MELBOURNE, Mar. 10 -- Royal Dutch Shell PLC has signed two contracts with Technip and Samsung Heavy Industries related to the company’s plans to establish a floating LNG (FLNG) facility at Prelude field in the Browse basin off Western Australia.

The first contract relates to front-end engineering and design aspects of the Prelude project taking into account the composition of gas, local weather conditions, and other site-specific parameters.

The second contract details the terms under which the FLNG facility will be built, if and when a final investment decision is made for the project.

The two contracts follow a master agreement signed in July 2009 between Shell and the Technip-Samsung joint venture to work on the design, construction, and installation of multiple FLNGs over a 15-year period.
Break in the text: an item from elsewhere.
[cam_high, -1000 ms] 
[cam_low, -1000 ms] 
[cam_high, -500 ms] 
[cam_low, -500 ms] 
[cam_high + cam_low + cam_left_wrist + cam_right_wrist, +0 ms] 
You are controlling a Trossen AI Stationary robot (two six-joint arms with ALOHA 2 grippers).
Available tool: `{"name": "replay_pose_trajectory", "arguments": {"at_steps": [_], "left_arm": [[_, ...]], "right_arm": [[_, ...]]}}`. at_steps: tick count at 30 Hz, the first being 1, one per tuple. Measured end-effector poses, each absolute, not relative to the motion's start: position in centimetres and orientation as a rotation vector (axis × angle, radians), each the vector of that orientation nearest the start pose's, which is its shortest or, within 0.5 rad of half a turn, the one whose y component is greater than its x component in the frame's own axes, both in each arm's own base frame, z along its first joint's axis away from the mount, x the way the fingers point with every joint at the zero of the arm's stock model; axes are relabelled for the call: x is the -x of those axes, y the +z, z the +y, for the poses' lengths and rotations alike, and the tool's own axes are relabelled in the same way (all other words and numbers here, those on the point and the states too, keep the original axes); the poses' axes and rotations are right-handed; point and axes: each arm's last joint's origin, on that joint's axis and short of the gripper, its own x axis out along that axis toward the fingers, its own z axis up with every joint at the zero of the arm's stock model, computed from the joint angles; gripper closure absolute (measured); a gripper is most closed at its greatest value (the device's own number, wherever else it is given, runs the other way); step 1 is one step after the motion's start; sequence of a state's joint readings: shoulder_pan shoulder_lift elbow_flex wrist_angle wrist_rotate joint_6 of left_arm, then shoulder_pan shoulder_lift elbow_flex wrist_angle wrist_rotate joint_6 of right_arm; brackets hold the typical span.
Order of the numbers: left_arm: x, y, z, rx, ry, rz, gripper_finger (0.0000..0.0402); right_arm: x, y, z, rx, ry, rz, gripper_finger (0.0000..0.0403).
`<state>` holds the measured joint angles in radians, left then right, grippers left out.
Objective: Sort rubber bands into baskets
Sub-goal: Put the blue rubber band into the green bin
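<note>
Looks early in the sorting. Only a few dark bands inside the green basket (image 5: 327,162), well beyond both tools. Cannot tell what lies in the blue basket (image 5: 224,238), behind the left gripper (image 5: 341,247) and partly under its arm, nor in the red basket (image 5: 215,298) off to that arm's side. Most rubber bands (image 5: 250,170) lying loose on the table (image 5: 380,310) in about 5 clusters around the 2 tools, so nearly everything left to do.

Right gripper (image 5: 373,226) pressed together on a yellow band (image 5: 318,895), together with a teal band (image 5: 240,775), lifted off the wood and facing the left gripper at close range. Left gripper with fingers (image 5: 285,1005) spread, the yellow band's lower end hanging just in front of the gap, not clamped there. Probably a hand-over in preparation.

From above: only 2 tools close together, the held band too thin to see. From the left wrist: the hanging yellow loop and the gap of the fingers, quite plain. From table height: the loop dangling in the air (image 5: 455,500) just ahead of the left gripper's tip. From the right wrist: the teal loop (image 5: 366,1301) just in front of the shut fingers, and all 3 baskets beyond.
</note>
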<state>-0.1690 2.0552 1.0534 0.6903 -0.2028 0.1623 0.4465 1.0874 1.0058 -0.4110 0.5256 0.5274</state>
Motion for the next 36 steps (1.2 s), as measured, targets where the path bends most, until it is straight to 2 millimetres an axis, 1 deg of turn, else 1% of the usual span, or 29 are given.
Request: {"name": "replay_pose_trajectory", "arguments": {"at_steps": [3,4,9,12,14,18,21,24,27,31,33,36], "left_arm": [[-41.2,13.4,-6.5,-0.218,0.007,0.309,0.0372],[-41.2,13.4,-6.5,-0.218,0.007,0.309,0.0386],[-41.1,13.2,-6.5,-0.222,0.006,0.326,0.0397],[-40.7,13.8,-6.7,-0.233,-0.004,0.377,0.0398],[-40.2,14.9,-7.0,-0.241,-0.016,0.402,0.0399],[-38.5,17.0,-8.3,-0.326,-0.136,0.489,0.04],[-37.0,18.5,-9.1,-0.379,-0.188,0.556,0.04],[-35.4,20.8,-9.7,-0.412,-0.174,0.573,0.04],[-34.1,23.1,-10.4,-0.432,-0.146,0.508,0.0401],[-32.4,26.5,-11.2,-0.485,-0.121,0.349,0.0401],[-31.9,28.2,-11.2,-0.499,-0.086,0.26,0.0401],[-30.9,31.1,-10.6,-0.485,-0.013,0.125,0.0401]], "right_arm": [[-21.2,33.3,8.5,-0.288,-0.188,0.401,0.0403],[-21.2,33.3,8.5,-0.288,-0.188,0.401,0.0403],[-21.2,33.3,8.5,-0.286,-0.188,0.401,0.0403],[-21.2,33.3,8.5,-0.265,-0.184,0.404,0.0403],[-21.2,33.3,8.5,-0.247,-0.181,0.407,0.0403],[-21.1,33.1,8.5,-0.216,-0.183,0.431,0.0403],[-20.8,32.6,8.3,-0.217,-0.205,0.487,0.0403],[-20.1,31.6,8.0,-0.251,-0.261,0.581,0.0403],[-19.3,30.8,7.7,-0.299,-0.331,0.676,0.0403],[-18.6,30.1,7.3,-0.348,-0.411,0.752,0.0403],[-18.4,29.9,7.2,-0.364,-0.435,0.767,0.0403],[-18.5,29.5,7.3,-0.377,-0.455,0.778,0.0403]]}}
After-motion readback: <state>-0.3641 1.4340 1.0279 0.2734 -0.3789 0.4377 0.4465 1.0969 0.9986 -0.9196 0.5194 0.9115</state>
Prelude has estimated reserves of 2.5-3 tcf of gas and 120 million bbl of condensate. Nearby Concerto field, which is likely to be tied into the development, has not been allocated an official reserves figure. Both fields lie in permit WA-371-P.

The Prelude FLNG development is earmarked to produce 3.5 million tonnes/year of LNG. A final investment decision is scheduled for early 2011, from which point it is expected to take 5 years for the FLNG vessel to be built in Korea and towed to the field located 475 km north-northeast of Broome.

Production would begin from eight subsea wells tied back to subsea manifolds and connected to the FLNG via flowlines. If all goes to plan, first gas production should begin in 2016.